Top of Records for processing

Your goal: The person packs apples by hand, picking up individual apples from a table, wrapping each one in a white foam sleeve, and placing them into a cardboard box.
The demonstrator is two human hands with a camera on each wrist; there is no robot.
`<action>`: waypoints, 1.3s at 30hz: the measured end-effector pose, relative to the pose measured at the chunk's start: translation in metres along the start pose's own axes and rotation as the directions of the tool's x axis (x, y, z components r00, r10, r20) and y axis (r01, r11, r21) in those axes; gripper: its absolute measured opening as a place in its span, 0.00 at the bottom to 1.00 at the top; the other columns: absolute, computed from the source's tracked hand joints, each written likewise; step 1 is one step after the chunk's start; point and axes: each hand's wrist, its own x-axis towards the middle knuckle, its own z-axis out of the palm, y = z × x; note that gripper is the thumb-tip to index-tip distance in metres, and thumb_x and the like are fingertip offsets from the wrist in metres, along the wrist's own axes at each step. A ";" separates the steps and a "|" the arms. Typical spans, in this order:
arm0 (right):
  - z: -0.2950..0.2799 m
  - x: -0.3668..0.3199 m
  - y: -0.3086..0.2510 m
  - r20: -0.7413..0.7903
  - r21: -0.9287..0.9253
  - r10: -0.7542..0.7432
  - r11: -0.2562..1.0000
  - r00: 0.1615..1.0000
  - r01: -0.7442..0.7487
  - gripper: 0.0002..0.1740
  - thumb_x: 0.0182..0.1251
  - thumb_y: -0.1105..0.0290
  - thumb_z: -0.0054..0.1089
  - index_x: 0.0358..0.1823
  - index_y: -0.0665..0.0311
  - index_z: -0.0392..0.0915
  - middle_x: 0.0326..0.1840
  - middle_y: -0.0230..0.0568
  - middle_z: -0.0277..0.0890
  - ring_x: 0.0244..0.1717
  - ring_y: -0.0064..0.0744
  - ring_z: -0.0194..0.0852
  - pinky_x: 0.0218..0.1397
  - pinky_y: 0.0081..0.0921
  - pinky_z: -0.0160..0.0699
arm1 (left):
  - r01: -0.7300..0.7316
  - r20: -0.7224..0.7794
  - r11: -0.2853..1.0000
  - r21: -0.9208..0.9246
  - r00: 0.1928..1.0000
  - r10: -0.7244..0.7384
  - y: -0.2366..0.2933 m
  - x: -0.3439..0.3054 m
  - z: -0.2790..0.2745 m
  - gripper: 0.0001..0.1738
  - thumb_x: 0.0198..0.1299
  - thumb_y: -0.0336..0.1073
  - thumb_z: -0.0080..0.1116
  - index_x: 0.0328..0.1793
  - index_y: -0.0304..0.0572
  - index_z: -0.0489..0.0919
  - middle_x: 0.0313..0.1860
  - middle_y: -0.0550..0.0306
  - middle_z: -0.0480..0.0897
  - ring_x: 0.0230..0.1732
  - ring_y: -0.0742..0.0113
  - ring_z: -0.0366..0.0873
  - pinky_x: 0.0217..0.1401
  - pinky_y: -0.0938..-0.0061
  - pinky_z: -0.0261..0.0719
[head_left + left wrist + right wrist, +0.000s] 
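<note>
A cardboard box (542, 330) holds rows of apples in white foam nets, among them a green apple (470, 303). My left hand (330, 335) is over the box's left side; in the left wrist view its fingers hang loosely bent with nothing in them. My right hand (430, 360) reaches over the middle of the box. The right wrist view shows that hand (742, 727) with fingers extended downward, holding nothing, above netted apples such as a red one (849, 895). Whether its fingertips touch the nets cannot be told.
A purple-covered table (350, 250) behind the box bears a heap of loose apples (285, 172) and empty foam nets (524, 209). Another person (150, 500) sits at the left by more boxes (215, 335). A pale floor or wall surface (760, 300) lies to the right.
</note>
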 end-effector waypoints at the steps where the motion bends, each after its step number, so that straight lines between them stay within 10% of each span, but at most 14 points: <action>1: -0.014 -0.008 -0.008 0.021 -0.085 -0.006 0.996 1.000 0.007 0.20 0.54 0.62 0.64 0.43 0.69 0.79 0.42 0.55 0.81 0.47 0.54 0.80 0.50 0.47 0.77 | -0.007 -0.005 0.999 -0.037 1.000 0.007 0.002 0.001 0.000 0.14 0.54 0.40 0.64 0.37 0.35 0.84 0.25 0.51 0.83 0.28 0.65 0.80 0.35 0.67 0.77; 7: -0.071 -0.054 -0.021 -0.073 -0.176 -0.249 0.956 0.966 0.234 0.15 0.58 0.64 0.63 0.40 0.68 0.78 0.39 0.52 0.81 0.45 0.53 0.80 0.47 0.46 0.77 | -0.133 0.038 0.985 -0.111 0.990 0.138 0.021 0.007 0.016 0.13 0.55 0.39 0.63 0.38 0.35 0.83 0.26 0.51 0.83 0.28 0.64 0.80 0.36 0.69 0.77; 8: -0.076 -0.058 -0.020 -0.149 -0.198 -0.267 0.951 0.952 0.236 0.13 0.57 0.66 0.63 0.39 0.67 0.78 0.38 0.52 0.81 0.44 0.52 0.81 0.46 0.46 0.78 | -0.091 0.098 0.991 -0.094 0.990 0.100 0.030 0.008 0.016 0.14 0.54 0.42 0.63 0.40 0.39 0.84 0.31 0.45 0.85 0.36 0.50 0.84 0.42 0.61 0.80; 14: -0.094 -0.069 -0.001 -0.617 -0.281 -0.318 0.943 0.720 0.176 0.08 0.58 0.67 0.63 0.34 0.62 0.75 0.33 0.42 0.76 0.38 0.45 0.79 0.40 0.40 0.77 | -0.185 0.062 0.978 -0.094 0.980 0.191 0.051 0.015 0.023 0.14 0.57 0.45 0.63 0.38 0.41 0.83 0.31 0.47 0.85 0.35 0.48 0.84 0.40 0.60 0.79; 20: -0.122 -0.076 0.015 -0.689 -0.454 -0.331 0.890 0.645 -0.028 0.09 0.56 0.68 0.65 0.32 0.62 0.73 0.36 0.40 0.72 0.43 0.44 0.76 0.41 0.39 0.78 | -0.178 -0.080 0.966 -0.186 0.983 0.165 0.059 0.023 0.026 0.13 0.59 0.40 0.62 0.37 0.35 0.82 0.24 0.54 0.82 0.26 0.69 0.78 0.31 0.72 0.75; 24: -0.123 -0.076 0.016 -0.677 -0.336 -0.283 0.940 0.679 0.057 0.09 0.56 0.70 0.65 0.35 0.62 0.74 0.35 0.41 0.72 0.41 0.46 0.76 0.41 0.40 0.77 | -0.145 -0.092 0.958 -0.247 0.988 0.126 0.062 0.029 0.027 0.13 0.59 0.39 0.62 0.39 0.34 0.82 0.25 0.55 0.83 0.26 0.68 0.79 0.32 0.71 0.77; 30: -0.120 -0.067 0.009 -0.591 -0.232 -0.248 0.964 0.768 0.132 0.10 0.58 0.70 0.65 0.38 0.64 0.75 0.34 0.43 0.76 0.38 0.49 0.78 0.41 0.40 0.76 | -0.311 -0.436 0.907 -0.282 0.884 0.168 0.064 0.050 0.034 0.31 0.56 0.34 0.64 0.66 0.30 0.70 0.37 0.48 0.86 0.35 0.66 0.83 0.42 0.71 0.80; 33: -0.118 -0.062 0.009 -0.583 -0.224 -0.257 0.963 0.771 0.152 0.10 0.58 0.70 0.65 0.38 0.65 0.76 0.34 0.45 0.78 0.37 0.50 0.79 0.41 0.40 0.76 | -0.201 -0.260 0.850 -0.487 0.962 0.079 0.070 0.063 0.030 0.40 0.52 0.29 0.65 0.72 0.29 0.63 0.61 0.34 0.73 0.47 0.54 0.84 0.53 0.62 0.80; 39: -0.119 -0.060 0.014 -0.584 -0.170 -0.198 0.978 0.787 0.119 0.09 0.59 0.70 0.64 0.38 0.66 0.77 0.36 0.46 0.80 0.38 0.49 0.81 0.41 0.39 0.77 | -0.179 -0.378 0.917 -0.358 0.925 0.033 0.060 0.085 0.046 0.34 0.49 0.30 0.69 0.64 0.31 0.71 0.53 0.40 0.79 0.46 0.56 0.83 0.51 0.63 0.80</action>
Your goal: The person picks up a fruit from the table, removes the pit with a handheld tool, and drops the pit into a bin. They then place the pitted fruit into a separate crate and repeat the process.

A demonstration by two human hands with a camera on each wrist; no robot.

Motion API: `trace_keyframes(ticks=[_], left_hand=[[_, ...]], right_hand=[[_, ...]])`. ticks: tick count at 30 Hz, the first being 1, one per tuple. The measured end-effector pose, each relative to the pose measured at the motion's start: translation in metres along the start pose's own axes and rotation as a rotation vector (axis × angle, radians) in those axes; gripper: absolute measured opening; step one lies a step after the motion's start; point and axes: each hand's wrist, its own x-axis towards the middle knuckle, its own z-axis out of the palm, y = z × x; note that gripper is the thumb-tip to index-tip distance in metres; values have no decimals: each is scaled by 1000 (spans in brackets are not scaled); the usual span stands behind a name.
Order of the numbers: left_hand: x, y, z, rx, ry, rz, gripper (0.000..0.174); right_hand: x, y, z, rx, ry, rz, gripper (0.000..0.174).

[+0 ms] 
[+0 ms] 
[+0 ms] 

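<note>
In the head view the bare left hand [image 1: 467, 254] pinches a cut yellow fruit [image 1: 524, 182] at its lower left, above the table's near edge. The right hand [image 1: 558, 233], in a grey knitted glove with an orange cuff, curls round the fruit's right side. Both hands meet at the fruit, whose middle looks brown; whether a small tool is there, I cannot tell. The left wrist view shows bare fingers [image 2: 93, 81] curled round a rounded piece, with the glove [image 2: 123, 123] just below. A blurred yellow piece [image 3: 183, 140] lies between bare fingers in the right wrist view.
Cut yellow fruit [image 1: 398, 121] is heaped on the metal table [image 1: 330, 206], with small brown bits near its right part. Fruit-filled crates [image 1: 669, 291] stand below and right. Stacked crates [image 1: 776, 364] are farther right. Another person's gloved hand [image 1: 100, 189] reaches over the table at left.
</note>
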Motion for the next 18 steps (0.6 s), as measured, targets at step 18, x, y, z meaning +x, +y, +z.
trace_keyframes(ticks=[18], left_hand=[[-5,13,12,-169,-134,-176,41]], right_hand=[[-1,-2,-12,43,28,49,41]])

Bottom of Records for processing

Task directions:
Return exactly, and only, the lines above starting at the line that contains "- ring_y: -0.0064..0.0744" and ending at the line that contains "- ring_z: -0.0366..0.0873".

Your response:
  - ring_y: -0.0064..0.0744
  - ring_z: -0.0194..0.0852
  - pinky_x: 0.0218..0.1397
  - pinky_y: 0.0081..0.0921
  - pinky_z: -0.0160..0.0699
arm1 (left):
  - r01: -0.7300..0.7316
  - r20: -0.7224..0.7794
  - r11: -0.2853..1.0000
  - r21: -0.9208..0.9246
  - r00: 0.1928..1.0000
  - r10: -0.7244..0.7384
  - y: -0.2366..0.2933 m
  - x: -0.3439..0.3054 m
  - z: -0.2790..0.2745 m
  - gripper: 0.0001..0.1738
  - thumb_x: 0.0198..0.1299
  - thumb_y: -0.0336..0.1073
  - thumb_z: -0.0080..0.1116
  - index_x: 0.0328..0.1793
  - index_y: -0.0304..0.0572
  - index_z: -0.0489..0.0919
  - middle_x: 0.0313..0.1860
  - middle_y: -0.0550..0.0306
  - middle_z: -0.0480..0.0897
  - ring_x: 0.0230..0.1732
  - ring_y: -0.0742..0.0113
  - ring_z: -0.0366..0.0873

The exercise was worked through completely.